What to produce:
Go through the entries and say how many lines contain the string "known". The number is the whole answer.

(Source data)
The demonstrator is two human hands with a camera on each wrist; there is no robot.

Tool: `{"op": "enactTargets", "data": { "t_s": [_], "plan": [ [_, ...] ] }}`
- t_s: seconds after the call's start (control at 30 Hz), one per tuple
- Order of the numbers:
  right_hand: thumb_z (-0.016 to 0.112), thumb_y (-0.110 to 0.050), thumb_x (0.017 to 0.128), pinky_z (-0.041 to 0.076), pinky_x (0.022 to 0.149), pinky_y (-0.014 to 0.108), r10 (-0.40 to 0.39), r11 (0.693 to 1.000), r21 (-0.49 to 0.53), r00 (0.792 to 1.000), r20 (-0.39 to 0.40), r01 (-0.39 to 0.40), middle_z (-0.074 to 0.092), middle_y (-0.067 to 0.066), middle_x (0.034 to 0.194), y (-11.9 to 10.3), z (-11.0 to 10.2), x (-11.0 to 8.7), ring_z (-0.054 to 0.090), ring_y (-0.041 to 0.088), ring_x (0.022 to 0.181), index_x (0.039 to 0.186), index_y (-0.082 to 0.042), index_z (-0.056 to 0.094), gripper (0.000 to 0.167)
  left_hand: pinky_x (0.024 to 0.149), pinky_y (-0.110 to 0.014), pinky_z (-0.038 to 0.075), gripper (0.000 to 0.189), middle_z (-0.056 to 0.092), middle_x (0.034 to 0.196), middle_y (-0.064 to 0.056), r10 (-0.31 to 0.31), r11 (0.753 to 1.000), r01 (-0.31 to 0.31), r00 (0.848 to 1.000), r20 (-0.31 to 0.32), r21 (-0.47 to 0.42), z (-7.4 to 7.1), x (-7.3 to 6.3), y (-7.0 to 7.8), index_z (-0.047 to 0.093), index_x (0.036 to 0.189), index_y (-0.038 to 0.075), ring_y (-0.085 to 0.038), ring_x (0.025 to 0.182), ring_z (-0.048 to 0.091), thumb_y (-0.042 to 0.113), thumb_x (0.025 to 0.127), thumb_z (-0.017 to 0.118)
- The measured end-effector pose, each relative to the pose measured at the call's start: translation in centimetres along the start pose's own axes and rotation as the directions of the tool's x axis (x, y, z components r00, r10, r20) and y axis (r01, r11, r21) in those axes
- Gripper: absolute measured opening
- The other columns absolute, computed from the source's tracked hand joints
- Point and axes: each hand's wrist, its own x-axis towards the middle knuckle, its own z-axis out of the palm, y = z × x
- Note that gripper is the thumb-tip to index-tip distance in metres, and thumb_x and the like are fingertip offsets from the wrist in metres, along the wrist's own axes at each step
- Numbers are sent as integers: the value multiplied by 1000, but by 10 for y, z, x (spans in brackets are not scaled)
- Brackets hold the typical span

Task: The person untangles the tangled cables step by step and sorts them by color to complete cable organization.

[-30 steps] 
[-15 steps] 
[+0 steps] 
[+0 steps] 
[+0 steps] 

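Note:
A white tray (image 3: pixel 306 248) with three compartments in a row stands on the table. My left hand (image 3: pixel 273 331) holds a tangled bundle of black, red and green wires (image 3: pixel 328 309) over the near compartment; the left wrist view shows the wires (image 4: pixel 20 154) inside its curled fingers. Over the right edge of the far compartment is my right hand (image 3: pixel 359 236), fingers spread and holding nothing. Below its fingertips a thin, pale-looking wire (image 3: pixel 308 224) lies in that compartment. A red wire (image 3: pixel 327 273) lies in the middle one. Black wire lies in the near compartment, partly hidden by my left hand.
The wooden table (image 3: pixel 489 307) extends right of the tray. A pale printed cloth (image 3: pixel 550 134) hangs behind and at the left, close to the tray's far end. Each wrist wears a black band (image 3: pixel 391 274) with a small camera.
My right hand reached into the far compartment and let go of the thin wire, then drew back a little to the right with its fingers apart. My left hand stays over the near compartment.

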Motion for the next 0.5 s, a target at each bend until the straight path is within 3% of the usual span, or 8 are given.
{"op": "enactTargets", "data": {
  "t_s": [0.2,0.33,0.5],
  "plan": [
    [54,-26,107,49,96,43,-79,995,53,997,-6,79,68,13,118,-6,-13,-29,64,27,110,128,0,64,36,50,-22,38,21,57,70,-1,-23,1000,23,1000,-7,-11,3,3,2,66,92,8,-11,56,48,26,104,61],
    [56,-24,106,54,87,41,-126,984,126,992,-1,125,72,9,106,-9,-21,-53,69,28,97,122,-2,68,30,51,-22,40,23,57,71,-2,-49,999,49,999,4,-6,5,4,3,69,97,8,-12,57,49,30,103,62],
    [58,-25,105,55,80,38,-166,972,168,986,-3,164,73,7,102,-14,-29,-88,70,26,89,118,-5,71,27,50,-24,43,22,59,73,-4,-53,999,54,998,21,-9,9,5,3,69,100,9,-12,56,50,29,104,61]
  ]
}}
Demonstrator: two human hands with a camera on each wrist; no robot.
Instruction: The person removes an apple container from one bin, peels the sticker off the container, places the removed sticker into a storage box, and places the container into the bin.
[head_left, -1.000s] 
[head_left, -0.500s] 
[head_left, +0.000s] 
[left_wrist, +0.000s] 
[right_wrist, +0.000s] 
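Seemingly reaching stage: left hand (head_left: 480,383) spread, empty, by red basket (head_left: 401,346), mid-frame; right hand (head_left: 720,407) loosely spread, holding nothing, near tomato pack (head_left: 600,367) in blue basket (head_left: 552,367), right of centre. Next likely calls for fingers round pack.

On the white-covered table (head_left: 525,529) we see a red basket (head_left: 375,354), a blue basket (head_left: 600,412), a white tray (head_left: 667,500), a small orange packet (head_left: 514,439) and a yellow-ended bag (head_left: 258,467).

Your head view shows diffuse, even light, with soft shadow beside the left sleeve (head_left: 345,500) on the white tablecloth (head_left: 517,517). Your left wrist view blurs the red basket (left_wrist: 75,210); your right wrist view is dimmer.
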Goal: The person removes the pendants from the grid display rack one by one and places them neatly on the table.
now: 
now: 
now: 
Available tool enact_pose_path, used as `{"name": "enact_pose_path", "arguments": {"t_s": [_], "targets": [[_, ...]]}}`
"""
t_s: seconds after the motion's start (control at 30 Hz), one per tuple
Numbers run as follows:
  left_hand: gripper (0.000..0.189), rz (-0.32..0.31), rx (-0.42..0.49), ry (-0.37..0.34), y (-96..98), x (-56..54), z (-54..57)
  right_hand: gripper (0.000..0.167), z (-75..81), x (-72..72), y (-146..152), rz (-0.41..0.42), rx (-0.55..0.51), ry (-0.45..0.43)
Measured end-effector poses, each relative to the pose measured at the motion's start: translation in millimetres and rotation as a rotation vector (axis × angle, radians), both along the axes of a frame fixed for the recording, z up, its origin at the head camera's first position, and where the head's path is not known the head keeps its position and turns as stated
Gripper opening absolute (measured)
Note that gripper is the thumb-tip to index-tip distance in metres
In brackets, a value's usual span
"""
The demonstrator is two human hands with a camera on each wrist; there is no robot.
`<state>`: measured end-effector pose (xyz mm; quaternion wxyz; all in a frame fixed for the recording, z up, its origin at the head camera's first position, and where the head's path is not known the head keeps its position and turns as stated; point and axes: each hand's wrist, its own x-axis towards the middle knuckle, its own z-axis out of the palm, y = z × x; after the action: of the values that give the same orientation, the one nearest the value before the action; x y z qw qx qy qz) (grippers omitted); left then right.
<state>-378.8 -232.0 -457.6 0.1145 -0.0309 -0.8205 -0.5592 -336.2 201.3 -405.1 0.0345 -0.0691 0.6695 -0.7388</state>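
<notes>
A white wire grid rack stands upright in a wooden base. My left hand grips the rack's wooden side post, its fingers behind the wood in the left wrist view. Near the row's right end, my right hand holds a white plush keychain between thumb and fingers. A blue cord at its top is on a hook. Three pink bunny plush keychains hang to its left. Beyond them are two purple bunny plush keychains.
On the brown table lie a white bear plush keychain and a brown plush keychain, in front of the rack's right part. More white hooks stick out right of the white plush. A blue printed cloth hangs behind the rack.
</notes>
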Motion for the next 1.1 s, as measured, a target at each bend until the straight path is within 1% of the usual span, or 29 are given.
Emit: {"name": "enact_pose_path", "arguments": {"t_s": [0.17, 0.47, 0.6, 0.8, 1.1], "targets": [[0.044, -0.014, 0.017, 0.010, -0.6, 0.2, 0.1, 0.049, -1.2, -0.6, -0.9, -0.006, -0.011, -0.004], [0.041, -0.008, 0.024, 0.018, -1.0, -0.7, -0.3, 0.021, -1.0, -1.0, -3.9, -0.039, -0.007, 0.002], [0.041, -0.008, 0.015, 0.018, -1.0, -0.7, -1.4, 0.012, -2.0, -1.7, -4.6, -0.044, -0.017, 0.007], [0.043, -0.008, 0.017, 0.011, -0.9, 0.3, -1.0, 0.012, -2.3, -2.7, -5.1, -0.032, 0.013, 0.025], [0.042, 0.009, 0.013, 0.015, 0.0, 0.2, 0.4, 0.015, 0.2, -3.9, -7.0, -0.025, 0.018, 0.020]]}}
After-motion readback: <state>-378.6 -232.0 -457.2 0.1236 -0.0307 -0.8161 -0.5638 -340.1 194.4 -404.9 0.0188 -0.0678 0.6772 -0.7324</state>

Task result:
2